▶ [What is expected]: Go through the data below. List every line that holds the word "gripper".

▶ [Information shown]:
━━━━━━━━━━━━━━━━━━━━━━━━━━━━━━
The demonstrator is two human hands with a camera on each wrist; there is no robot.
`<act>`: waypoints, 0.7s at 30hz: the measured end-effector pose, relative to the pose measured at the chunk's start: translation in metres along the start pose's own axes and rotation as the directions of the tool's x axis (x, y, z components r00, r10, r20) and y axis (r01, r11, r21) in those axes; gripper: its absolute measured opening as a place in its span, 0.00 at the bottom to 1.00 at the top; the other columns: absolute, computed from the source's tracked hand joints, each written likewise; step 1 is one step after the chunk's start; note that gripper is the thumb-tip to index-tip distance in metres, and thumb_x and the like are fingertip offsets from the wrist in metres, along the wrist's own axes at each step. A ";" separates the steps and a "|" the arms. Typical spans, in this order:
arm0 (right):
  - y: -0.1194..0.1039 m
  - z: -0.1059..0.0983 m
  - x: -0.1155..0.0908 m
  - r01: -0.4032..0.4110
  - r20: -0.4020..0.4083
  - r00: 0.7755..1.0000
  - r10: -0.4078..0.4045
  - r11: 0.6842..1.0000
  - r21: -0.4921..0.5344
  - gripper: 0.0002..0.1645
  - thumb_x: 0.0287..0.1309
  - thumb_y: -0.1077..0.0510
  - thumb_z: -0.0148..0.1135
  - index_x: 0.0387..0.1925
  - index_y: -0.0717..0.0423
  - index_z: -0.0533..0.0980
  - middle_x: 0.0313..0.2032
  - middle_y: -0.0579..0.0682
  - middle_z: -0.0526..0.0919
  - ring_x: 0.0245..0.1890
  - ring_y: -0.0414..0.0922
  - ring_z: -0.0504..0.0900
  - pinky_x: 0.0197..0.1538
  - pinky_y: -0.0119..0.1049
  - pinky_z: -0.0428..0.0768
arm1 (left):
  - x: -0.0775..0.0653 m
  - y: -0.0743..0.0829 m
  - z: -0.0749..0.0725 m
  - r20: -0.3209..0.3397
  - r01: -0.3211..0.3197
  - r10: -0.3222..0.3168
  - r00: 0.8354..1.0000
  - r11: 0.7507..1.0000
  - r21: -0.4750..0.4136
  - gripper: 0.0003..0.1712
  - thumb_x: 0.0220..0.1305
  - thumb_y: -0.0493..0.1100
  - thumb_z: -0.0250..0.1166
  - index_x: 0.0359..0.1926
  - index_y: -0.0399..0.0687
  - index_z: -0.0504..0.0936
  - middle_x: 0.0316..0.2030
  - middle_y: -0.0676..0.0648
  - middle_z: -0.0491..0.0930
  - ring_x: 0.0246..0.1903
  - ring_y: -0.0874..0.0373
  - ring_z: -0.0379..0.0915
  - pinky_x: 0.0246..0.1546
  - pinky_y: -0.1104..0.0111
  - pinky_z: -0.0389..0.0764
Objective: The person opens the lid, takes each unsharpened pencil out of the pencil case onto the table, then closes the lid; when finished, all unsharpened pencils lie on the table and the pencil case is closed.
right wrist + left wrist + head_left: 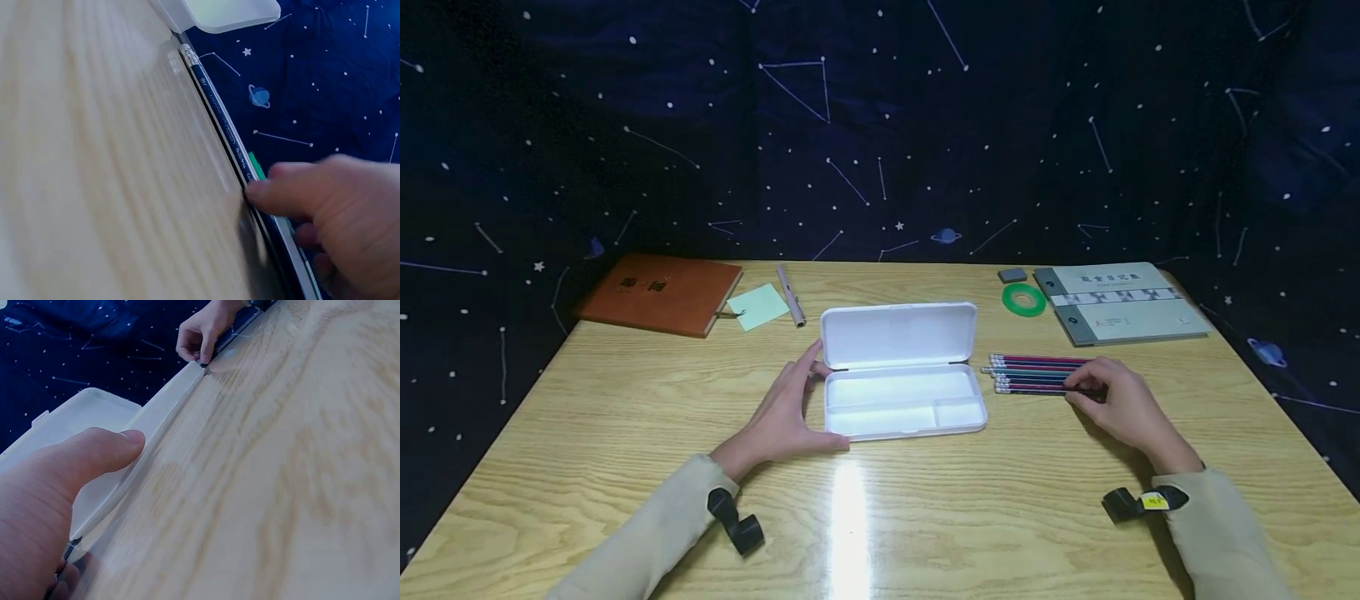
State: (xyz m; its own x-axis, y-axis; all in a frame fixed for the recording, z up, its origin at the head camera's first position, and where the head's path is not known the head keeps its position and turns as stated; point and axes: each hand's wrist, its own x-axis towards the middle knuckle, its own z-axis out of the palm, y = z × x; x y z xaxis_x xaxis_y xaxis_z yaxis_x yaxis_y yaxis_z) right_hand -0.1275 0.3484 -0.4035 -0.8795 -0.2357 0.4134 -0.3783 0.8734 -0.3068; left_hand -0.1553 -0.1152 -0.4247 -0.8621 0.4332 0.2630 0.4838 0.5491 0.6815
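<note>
A white plastic pencil case (pixel 904 400) lies on the table with its lid (pixel 898 335) raised; its compartments hold nothing visible. My left hand (pixel 782 414) holds the case's left end, the thumb along the front edge and the fingers by the hinge side. In the left wrist view, the thumb (pixel 106 453) lies against the case's rim. Right of the case, several pencils (pixel 1030 375) lie side by side, their eraser ends toward it. My right hand (pixel 1123 404) pinches the near pencils around their far right part. In the right wrist view, a dark blue pencil (pixel 215 109) runs under the thumb.
At the back left are a brown notebook (pixel 658 292), pale green sticky notes (pixel 758 307) and a light purple pen (pixel 791 296). Back right hold a grey eraser (pixel 1012 275), a green tape roll (pixel 1023 300) and a grey account book (pixel 1123 304). A starry cloth hangs behind the table.
</note>
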 end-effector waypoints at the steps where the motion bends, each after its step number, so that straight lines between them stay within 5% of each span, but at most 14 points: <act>1: -0.001 0.000 0.002 0.004 0.005 1.000 -0.004 1.000 0.006 0.14 0.41 0.70 0.74 0.29 0.52 0.80 0.28 0.45 0.76 0.30 0.37 0.67 0.35 0.30 0.65 | 0.000 0.000 0.000 0.001 0.000 0.000 1.000 1.000 0.001 0.78 0.27 0.60 0.82 0.76 0.47 0.44 0.53 0.52 0.72 0.52 0.57 0.65 0.54 0.60 0.72; 8: -0.023 0.012 0.028 -0.026 0.065 0.998 0.021 0.996 0.080 0.08 0.53 0.66 0.66 0.36 0.56 0.80 0.29 0.47 0.76 0.31 0.40 0.69 0.36 0.32 0.67 | -0.001 0.000 -0.001 -0.006 -0.003 0.003 1.000 1.000 0.001 0.78 0.27 0.60 0.82 0.76 0.47 0.45 0.54 0.53 0.72 0.51 0.58 0.65 0.53 0.60 0.72; 12: -0.045 0.023 0.048 -0.107 0.148 0.986 0.076 0.970 0.219 0.17 0.62 0.61 0.60 0.53 0.61 0.74 0.30 0.49 0.74 0.30 0.42 0.68 0.34 0.31 0.67 | -0.001 -0.001 -0.001 0.001 -0.001 0.001 1.000 1.000 0.001 0.78 0.27 0.60 0.82 0.76 0.47 0.44 0.54 0.53 0.72 0.50 0.58 0.65 0.53 0.61 0.72; 14: -0.058 0.028 0.058 -0.176 0.197 0.974 0.110 0.919 0.354 0.23 0.67 0.59 0.55 0.61 0.61 0.68 0.30 0.51 0.72 0.28 0.42 0.69 0.32 0.30 0.68 | -0.001 -0.001 -0.001 0.003 -0.003 0.003 1.000 1.000 0.000 0.78 0.27 0.61 0.82 0.76 0.47 0.44 0.54 0.53 0.72 0.50 0.58 0.65 0.53 0.61 0.72; 17: -0.075 0.033 0.073 -0.271 0.246 0.957 0.156 0.787 0.554 0.27 0.73 0.56 0.46 0.69 0.60 0.60 0.28 0.52 0.71 0.26 0.43 0.70 0.31 0.30 0.71 | -0.001 -0.001 0.000 -0.002 -0.001 0.001 1.000 1.000 0.001 0.79 0.27 0.61 0.82 0.76 0.48 0.45 0.53 0.54 0.72 0.50 0.58 0.65 0.53 0.61 0.72; 21: -0.089 0.035 0.087 -0.339 0.285 0.939 0.191 0.642 0.687 0.31 0.75 0.47 0.37 0.71 0.58 0.58 0.25 0.47 0.69 0.23 0.41 0.68 0.28 0.30 0.70 | 0.000 -0.001 0.000 -0.006 -0.002 0.002 1.000 1.000 -0.009 0.79 0.26 0.60 0.83 0.76 0.48 0.44 0.53 0.53 0.72 0.51 0.57 0.66 0.54 0.60 0.72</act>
State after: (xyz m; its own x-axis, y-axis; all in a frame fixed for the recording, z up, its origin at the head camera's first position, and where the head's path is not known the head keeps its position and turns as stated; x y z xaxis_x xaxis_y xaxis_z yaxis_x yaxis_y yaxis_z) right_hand -0.1805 0.2359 -0.3701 -0.9807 -0.1762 0.0853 -0.1431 0.3479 -0.9265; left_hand -0.1556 -0.1160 -0.4252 -0.8621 0.4300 0.2682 0.4840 0.5417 0.6873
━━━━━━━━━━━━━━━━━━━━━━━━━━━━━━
▶ [Output]:
`<act>`: waypoints, 0.7s at 30hz: the measured end-effector pose, relative to the pose measured at the chunk's start: translation in metres along the start pose's own axes and rotation as the directions of the tool's x axis (x, y, z components r00, r10, r20) and y axis (r01, r11, r21) in those axes; gripper: its absolute measured opening as a place in its span, 0.00 at the bottom to 1.00 at the top; the other columns: absolute, computed from the source's tracked hand joints, each written likewise; step 1 is one step after the chunk's start; note that gripper is the thumb-tip to index-tip distance in metres, and thumb_x and the like are fingertip offsets from the wrist in metres, along the wrist's own axes at each step. A ";" separates the steps and a "|" the arms. Typical spans, in this order:
  - gripper: 0.0002..0.1645
  - gripper: 0.0003..0.1712

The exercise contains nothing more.